= What to produce =
Please produce a character-exact copy of the listing that follows, omitting all images.

= Information provided =
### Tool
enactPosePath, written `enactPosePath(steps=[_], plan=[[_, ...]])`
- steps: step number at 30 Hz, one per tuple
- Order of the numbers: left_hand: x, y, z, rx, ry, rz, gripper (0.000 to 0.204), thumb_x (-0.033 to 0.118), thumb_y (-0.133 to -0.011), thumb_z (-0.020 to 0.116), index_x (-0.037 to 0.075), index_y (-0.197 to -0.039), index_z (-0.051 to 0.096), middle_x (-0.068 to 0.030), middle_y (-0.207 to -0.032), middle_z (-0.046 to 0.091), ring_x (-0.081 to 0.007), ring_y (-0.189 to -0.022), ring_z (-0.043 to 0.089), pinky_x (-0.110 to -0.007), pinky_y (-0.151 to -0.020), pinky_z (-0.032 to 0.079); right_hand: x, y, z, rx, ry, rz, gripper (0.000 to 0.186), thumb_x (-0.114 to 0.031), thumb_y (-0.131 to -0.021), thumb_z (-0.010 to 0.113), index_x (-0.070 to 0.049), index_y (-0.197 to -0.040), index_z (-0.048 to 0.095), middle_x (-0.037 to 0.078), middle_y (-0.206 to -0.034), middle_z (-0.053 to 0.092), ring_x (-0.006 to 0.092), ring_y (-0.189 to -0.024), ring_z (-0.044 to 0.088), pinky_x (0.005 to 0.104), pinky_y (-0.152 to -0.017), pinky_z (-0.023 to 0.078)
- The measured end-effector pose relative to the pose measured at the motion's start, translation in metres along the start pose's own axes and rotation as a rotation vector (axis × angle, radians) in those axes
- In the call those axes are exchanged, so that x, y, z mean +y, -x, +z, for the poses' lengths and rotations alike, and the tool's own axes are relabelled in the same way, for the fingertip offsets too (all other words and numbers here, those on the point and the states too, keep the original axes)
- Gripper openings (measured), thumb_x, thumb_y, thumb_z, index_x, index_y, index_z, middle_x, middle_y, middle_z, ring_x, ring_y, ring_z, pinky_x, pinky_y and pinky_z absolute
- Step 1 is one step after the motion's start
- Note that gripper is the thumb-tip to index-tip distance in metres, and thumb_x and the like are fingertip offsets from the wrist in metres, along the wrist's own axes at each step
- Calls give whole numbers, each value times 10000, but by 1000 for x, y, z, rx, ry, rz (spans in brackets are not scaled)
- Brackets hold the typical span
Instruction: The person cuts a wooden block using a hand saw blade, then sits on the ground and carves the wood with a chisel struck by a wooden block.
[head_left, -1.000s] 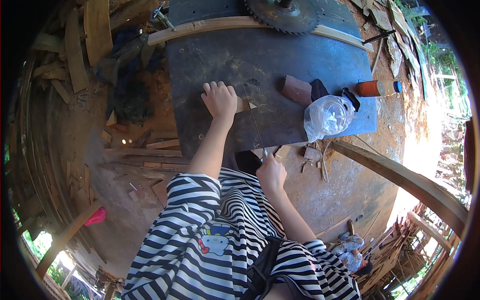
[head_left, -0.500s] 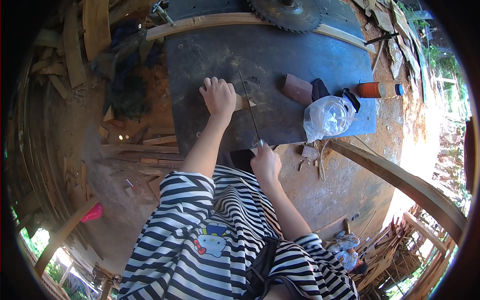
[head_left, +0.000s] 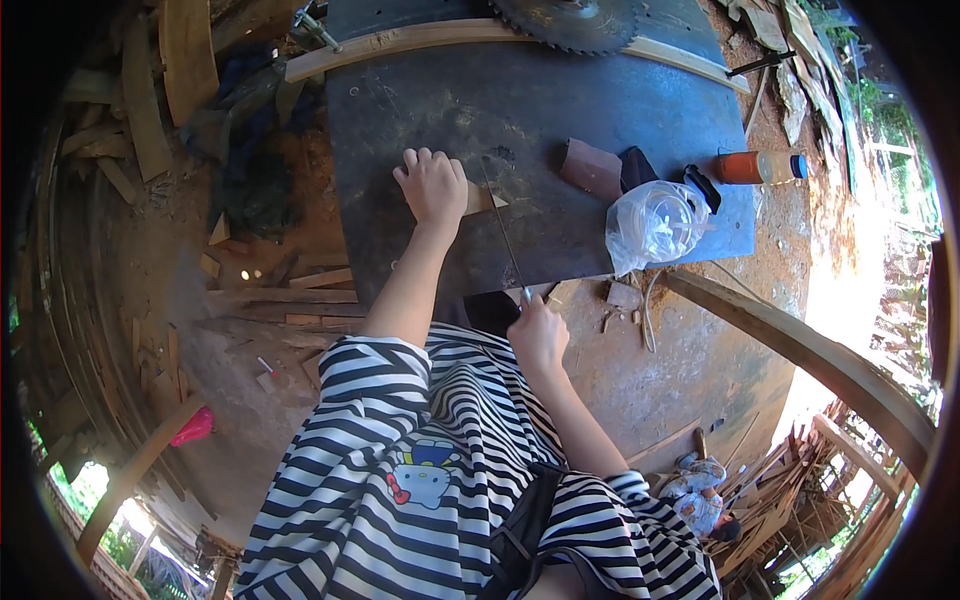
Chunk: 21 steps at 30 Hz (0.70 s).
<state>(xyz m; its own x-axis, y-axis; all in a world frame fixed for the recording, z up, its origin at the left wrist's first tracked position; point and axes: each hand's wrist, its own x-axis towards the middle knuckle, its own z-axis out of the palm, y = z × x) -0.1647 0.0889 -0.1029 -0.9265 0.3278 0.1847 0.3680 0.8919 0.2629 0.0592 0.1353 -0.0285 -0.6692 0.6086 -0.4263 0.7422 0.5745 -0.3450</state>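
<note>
My left hand (head_left: 434,188) presses down on a small light piece of wood (head_left: 478,198) that lies on the dark metal tabletop (head_left: 450,110). Its fingers curl over the wood and hide most of it; only a pointed end sticks out to the right. In my right hand (head_left: 538,332), at the table's near edge, is the handle of a thin, long-bladed hand saw (head_left: 509,243). The blade appears nearly edge-on and crosses the wood close to its pointed end. How deep it sits in the wood I cannot tell.
At the far edge a round saw blade (head_left: 570,18) rises beside a clamped wooden strip (head_left: 430,40). To the right are brown sandpaper (head_left: 592,170), a clear plastic bag (head_left: 655,228) and an orange bottle (head_left: 745,168). A beam (head_left: 800,345) slants nearby. Another person (head_left: 697,495) is at lower right.
My right hand and the saw have drawn slightly back toward me and to the right. My left hand still holds the wood down; the whole view has shifted a little.
</note>
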Motion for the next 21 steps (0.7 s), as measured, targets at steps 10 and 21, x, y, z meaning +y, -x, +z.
enactPosePath(steps=[10,21], plan=[[0,-2,1,2,4,19,279,165,-843,456,24,-683,636,-103,-806,611,-273,-925,519,-436,-809,380,1,-2,-1,-40,37,23,178,-180,-889,527,-14,-853,581,233,-690,647,409,-665,653,504,-598,510],[0,-4,-3,-24,-8,-2,294,172,-859,446,14,-709,644,-109,-839,614,-283,-942,512,-446,-822,380,6,6,2,-39,19,6,172,-162,-885,532,-14,-826,598,236,-699,644,419,-679,647,504,-621,515]])
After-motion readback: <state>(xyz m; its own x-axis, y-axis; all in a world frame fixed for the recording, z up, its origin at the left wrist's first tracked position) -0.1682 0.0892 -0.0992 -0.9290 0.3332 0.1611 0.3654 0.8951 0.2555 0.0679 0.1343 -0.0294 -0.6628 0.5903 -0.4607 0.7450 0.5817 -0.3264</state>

= Reply =
### Tool
enactPosePath, written `enactPosePath(steps=[_], plan=[[_, ...]])`
- steps: step number at 30 Hz, one per tuple
- Order of the numbers: left_hand: x, y, z, rx, ry, rz, gripper (0.000 to 0.204), thumb_x (-0.033 to 0.118), thumb_y (-0.133 to -0.011), thumb_z (-0.020 to 0.116), index_x (-0.037 to 0.075), index_y (-0.197 to -0.039), index_z (-0.051 to 0.096), middle_x (-0.068 to 0.030), middle_y (-0.207 to -0.032), middle_z (-0.046 to 0.091), ring_x (-0.081 to 0.007), ring_y (-0.189 to -0.022), ring_z (-0.043 to 0.089), pinky_x (-0.110 to -0.007), pinky_y (-0.151 to -0.020), pinky_z (-0.032 to 0.079); right_hand: x, y, z, rx, ry, rz, gripper (0.000 to 0.186), thumb_x (-0.114 to 0.031), thumb_y (-0.131 to -0.021), thumb_z (-0.010 to 0.113), index_x (-0.070 to 0.049), index_y (-0.197 to -0.040), index_z (-0.048 to 0.095), middle_x (-0.037 to 0.078), middle_y (-0.206 to -0.034), middle_z (-0.053 to 0.092), ring_x (-0.006 to 0.092), ring_y (-0.189 to -0.024), ring_z (-0.044 to 0.088), pinky_x (0.005 to 0.104), pinky_y (-0.152 to -0.017), pinky_z (-0.023 to 0.078)
- The measured end-effector pose relative to the pose measured at the motion's start, translation in metres along the start pose's own axes and rotation as a rotation vector (axis × angle, radians) in those axes
- In the call those axes are exchanged, so that x, y, z mean +y, -x, +z, for the poses' lengths and rotations alike, and the tool's own axes are relabelled in the same way, for the fingertip offsets too (all other words and numbers here, those on the point and the states too, keep the original axes)
- Gripper openings (measured), thumb_x, thumb_y, thumb_z, index_x, index_y, index_z, middle_x, middle_y, middle_z, ring_x, ring_y, ring_z, pinky_x, pinky_y and pinky_z absolute
- Step 1 is one step after the motion's start
- Note that gripper is the thumb-tip to index-tip distance in metres, and thumb_x and the like are fingertip offsets from the wrist in metres, along the wrist's own axes at each step
- Calls give whole numbers, each value times 10000, but by 1000 for x, y, z, rx, ry, rz (spans in brackets are not scaled)
- Brackets hold the typical span
Instruction: The person cuts a wooden block using a hand saw blade, then sits on the ground and carves the wood with a chisel struck by a wooden block.
[head_left, -1.000s] 
[head_left, -0.500s] 
[head_left, +0.000s] 
Chunk: 21 steps at 30 Hz (0.70 s).
<state>(xyz m; its own x-axis, y-axis; all in a world frame fixed for the recording, z up, its origin at the left wrist's first tracked position; point and axes: each hand's wrist, its own x-axis towards the middle knuckle, its own z-axis out of the palm, y = z × x) -0.1647 0.0889 -0.1029 -0.9265 0.3278 0.1847 0.3680 0.8919 0.2629 0.0592 0.1353 -0.0285 -0.6692 0.6086 -0.4263 0.7422 0.5745 -0.3450</state>
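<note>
My left hand (head_left: 434,188) presses down on a small light piece of wood (head_left: 478,198) that lies on the dark metal tabletop (head_left: 450,110). Its fingers curl over the wood and hide most of it; only a pointed end sticks out to the right. In my right hand (head_left: 538,332), at the table's near edge, is the handle of a thin, long-bladed hand saw (head_left: 509,243). The blade appears nearly edge-on and crosses the wood close to its pointed end. How deep it sits in the wood I cannot tell.
At the far edge a round saw blade (head_left: 570,18) rises beside a clamped wooden strip (head_left: 430,40). To the right are brown sandpaper (head_left: 592,170), a clear plastic bag (head_left: 655,228) and an orange bottle (head_left: 745,168). A beam (head_left: 800,345) slants nearby. Another person (head_left: 697,495) is at lower right.
My right hand and the saw have drawn slightly back toward me and to the right. My left hand still holds the wood down; the whole view has shifted a little.
</note>
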Motion for the next 21 steps (0.7 s), as measured, targets at steps 10 and 21, x, y, z meaning +y, -x, +z.
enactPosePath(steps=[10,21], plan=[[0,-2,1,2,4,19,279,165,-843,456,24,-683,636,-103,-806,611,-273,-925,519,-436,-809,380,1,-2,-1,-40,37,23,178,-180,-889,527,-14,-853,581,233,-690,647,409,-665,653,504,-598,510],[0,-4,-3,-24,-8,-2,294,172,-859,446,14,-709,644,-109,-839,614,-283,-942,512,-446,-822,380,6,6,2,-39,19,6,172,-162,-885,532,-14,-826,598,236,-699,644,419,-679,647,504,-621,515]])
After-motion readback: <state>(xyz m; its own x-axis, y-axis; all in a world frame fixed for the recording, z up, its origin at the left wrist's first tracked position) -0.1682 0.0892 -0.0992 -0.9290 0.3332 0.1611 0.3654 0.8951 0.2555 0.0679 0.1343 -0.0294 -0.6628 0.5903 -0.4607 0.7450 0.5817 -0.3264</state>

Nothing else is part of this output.